The descending cycle for China in contrast to the earlier July 2021 calculation is a result of a weaker outlook for the employment rate and an abridged expectation for capital deepening in the coming five years, owing to significant reductions in investment growth forecasts. This decrease in capital deepening has resulted in lower projections for labor productivity growth, Fitch rating data showed.

Fitch said it predicts average GDP weighed potential growth for 10 emerging markets at 4.0% compared to 4.3% earlier, owing to China’s supply-side growth potential and its weight of 57% GDP in 10 emerging markets.

It said that if China is taken out of the equation, then a GDP-weighted average of nine emerging markets’ potential growth forecast will be 3.2%, well above the previous estimate of 3.0%.

Average EM10 potential growth on an unweighted basis remains unchanged at 3%, reflecting upward revisions elsewhere, Fitch said. 

In the case of India, the elevated growth estimate is emphasized by positive factors, including an improvement in the employment rate and a modest increase in the projected working-age population. India’s labor productivity forecast has also seen an increase.
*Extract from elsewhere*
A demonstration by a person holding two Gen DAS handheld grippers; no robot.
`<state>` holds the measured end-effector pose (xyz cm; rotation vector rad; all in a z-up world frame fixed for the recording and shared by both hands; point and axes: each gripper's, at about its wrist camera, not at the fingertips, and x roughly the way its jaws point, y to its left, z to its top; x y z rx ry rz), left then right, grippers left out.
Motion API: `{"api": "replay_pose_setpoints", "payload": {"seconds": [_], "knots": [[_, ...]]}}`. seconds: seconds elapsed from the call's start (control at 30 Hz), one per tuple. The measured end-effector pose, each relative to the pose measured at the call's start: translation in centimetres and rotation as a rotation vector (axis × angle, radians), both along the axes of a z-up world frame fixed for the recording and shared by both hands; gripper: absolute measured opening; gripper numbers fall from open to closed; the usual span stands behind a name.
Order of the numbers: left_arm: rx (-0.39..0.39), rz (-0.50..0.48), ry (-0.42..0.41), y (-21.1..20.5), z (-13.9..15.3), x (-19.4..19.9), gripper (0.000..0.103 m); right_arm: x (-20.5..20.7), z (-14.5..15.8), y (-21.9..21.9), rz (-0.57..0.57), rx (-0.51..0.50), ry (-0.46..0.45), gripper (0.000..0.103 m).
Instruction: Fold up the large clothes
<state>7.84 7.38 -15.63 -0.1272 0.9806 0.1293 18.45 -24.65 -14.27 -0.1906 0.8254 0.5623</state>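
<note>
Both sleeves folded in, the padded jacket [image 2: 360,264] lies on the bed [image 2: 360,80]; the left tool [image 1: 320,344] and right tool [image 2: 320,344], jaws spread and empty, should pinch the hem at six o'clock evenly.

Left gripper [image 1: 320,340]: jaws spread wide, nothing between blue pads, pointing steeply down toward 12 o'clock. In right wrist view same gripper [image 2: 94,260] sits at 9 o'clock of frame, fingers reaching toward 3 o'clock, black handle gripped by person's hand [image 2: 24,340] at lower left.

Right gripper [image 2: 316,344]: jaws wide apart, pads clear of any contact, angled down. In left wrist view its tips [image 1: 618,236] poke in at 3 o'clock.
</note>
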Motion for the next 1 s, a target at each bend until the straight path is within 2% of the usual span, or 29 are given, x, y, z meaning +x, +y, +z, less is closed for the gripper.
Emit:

Fitch Ratings, however, added that the existing evaluations continue to fall short of their pre-pandemic potential growth projections for all the 10 emerging markets, with the exception of Brazil and Poland. This discrepancy is attributed to adverse demographic trends and the lingering effects of disruptions caused by the Covid-19 pandemic.

“This reflects deteriorating demographic trends and the legacy of disruptions from the pandemic. The latter are partly reflected through revisions to projections for capital stock and productivity growth,” the report said. 

“But some ‘scarring’ effects are hard to capture in our growth framework and we now also incorporate ‘levels shocks’ to potential GDP in 2020 and 2021 for Mexico, Indonesia, India, and South Africa,” it said.

Integrating these operational blows and alterations to upcoming growth forecasts results in the assessed potential GDP for the 10 emerging markets by 2027 to be around 3.0%, below the trajectory implied by extending pre-pandemic potential growth assessments from 2019.